(August 27, 2010) Prayers and events were held across India on Thursday to mark the
100th birth anniversary of Mother Teresa. A mass was held at the headquarters of
the Missionaries of Charity, the Catholic order she founded in India's eastern city
of Kolkata 60 years ago. Prayers were also held at most of the branch-houses across
Indian cities and abroad, a senior nun at the congregation said. The Indian federal
railway minister and Superior General of the Missionaries of Charity congregation
launched a train with a photo exhibition on Mother Teresa. Railway Minister Mamata
Banerjee and Sister Maria Prema opened the “train exhibition” for public viewing at
Sealdah railway station in Kolkata, capital of West Bengal state.
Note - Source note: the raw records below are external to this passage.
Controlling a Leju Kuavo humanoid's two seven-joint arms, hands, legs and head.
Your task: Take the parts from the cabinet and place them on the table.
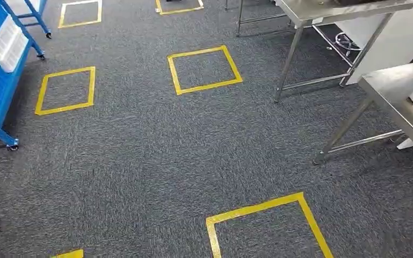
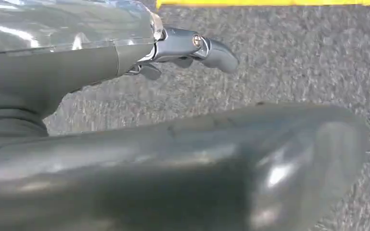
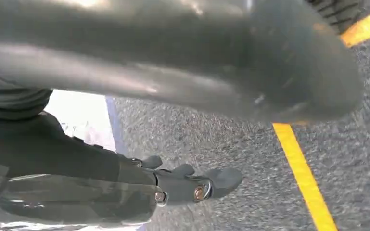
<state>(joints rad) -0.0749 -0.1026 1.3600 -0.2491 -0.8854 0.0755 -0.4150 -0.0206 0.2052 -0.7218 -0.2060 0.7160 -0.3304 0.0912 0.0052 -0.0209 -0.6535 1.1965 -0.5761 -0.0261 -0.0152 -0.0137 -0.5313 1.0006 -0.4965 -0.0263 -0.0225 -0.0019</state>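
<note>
**Inspector A:** Starting at the left of the head view: the blue wheeled cabinet [image 1: 0,80] is standing at the frame's edge, carrying white bins [image 1: 8,45] on its shelves. No individual part is showing; I am presuming they are lying inside those bins, but I cannot confirm it.

**Inspector B:** Handling, then?

**Inspector A:** A judgement only. Parts stored in bins like these are probably small, rigid and light, possibly smooth. I am recommending a grip across the broadest firm faces once one is exposed, and lifting clear of the bin wall.

**Inspector B:** Middle of the scene?

**Inspector A:** Grey carpet [image 1: 139,161] with yellow tape squares [image 1: 204,70]. Nothing is lying on it.

**Inspector B:** And the right?

**Inspector A:** The steel counter [image 1: 392,88] is reaching in from the right edge, a second steel table [image 1: 322,11] behind it.

**Inspector B:** The hands?

**Inspector A:** Both are hanging over the carpet, holding nothing. The left hand [image 2: 183,48] is showing fingers [image 2: 219,55] loosely extended and apart; the right hand [image 3: 183,185] is showing fingers [image 3: 223,178] likewise apart. Retrieval is not yet begun.
</note>
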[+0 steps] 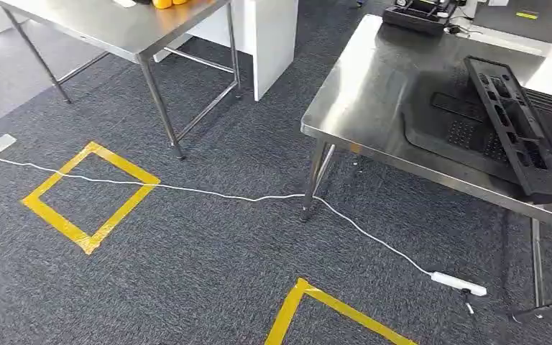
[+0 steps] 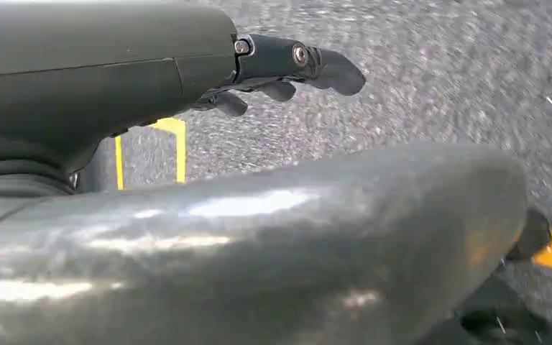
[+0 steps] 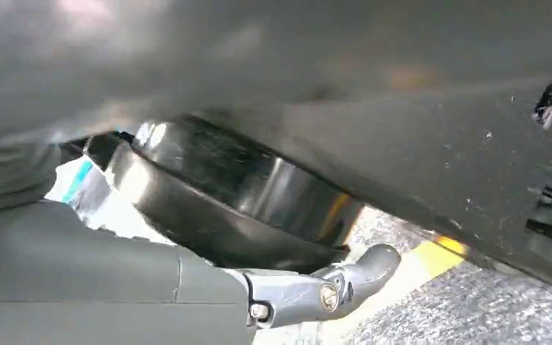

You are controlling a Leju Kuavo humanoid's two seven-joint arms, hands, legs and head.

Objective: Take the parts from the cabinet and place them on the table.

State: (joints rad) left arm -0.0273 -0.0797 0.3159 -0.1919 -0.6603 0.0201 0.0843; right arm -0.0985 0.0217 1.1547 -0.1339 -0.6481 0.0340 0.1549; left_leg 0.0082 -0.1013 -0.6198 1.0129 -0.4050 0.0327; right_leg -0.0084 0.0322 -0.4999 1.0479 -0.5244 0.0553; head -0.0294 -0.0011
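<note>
A long black slotted part (image 1: 519, 126) lies slanted on the steel table (image 1: 374, 86) at the right, resting over a flat dark panel (image 1: 445, 122); its near end reaches the table's front edge. In the left wrist view my left hand (image 2: 287, 68) hangs over the carpet, fingers loosely apart and holding nothing. My right hand (image 3: 316, 291) sits just under a black slotted panel (image 3: 474, 165) in the right wrist view. Whether its fingers grip that panel is hidden.
A second steel table (image 1: 115, 29) with orange objects (image 1: 167, 3) stands at the back left beside a white panel (image 1: 273, 36). A white cable (image 1: 208, 192) crosses the carpet to a power strip (image 1: 458, 283). Yellow tape squares (image 1: 86, 194) mark the floor.
</note>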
Sister Prema said
she was “grateful” to Banerjee for starting the exhibition train. The congregation
founded by Mother Teresa in 1950, has always enjoyed the support of the Indian railways,
she added. The train with three air-conditioned coaches exhibit Mother Teresa’s life,
work and message through photographs and short write-ups provided by the Missionaries
of Charity. The train will travel to 10 major railways stations in the next two weeks,
halting for two days at each station, and then move to other parts of the country
in the next six months. Banerjee said people in West Bengal were proud that Mother
Teresa belonged to their state and the Railways organized the exhibition train as
a tribute to the nun. Dinesh Trivedi, the federal Minister of State for Health and
Family Welfare said that “all of us require the healing touch of Mother Teresa” who
he described as God’s “messenger.” Mother Teresa came to Kolkata in 1929, at the
age of 19, to become a Loreto nun. She later left that congregation and started her
own Missionaries of Charity congregation to work for the “poorest of the poor” in
the slums of the city. She based her work largely in Kolkata and was buried there
in 1997 after she died at the age of 87.